→ **Task to carry out**: I'd like every record written out again, exactly as it is.
- - - -
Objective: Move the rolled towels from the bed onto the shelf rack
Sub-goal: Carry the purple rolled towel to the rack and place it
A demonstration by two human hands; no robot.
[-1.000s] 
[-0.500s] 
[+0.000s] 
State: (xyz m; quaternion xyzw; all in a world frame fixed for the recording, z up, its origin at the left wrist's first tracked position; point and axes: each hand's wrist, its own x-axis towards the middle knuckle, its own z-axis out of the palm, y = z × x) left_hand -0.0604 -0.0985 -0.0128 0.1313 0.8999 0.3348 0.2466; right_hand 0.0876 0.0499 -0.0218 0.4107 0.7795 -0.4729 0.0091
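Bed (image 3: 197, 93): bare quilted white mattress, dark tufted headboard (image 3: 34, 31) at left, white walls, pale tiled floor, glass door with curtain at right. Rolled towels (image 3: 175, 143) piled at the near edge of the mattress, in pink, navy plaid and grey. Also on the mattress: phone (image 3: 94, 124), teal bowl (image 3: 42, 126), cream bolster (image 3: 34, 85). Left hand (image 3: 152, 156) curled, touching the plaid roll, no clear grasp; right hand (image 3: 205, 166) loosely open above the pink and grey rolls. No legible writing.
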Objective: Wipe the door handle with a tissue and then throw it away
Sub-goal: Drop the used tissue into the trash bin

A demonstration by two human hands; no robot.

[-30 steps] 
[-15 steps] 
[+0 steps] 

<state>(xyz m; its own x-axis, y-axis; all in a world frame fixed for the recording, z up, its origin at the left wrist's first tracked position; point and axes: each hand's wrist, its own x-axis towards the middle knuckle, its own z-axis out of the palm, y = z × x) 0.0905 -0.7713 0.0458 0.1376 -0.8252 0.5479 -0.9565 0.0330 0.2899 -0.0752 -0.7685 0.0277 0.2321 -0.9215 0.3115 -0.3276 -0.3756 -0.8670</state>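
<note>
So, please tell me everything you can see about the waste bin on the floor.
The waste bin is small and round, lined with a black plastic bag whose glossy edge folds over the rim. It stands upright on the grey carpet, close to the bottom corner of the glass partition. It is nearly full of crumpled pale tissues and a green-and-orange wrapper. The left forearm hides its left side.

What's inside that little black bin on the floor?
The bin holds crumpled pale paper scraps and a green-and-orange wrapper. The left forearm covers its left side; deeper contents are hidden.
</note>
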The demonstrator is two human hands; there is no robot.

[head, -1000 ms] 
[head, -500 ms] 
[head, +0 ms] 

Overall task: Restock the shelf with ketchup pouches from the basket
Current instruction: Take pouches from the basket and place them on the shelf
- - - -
→ **Solution to this task**:
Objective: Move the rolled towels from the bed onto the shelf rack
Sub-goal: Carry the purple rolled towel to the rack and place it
A demonstration by two human hands; no robot.
[-1.000s] 
[-0.500s] 
[+0.000s] 
State: (xyz m; quaternion xyzw; all in a world frame fixed for the recording, z up, its origin at the left wrist's first tracked position; point and axes: each hand's wrist, its own x-axis towards the middle knuckle, its own z-axis out of the palm, y = z × x) left_hand -0.0604 -0.0985 -0.0128 0.1313 0.8999 0.3348 0.2466; right_hand 0.0876 0.0499 -0.0218 0.4107 0.7795 -0.4729 0.0091
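Bed (image 3: 197, 93): bare quilted white mattress, dark tufted headboard (image 3: 34, 31) at left, white walls, pale tiled floor, glass door with curtain at right. Rolled towels (image 3: 175, 143) piled at the near edge of the mattress, in pink, navy plaid and grey. Also on the mattress: phone (image 3: 94, 124), teal bowl (image 3: 42, 126), cream bolster (image 3: 34, 85). Left hand (image 3: 152, 156) curled, touching the plaid roll, no clear grasp; right hand (image 3: 205, 166) loosely open above the pink and grey rolls. No legible writing.
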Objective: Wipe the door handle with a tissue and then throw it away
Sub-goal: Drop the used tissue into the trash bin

A demonstration by two human hands; no robot.

[-30 steps] 
[-15 steps] 
[+0 steps] 

<state>(xyz m; its own x-axis, y-axis; all in a world frame fixed for the recording, z up, its origin at the left wrist's first tracked position; point and axes: each hand's wrist, its own x-axis towards the middle knuckle, its own z-axis out of the palm, y = z × x) 0.0905 -0.7713 0.0458 0.1376 -0.8252 0.5479 -0.9565 0.0330 0.2899 -0.0752 -0.7685 0.0277 0.2321 -0.9215 0.3115 -0.3276 -0.3756 -0.8670</state>
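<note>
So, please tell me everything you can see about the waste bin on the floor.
The waste bin is small and round, lined with a black plastic bag whose glossy edge folds over the rim. It stands upright on the grey carpet, close to the bottom corner of the glass partition. It is nearly full of crumpled pale tissues and a green-and-orange wrapper. The left forearm hides its left side.

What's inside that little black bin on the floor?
The bin holds crumpled pale paper scraps and a green-and-orange wrapper. The left forearm covers its left side; deeper contents are hidden.
</note>
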The demonstrator is two human hands; there is no robot.

[head, -1000 ms] 
[head, -500 ms] 
[head, +0 ms] 

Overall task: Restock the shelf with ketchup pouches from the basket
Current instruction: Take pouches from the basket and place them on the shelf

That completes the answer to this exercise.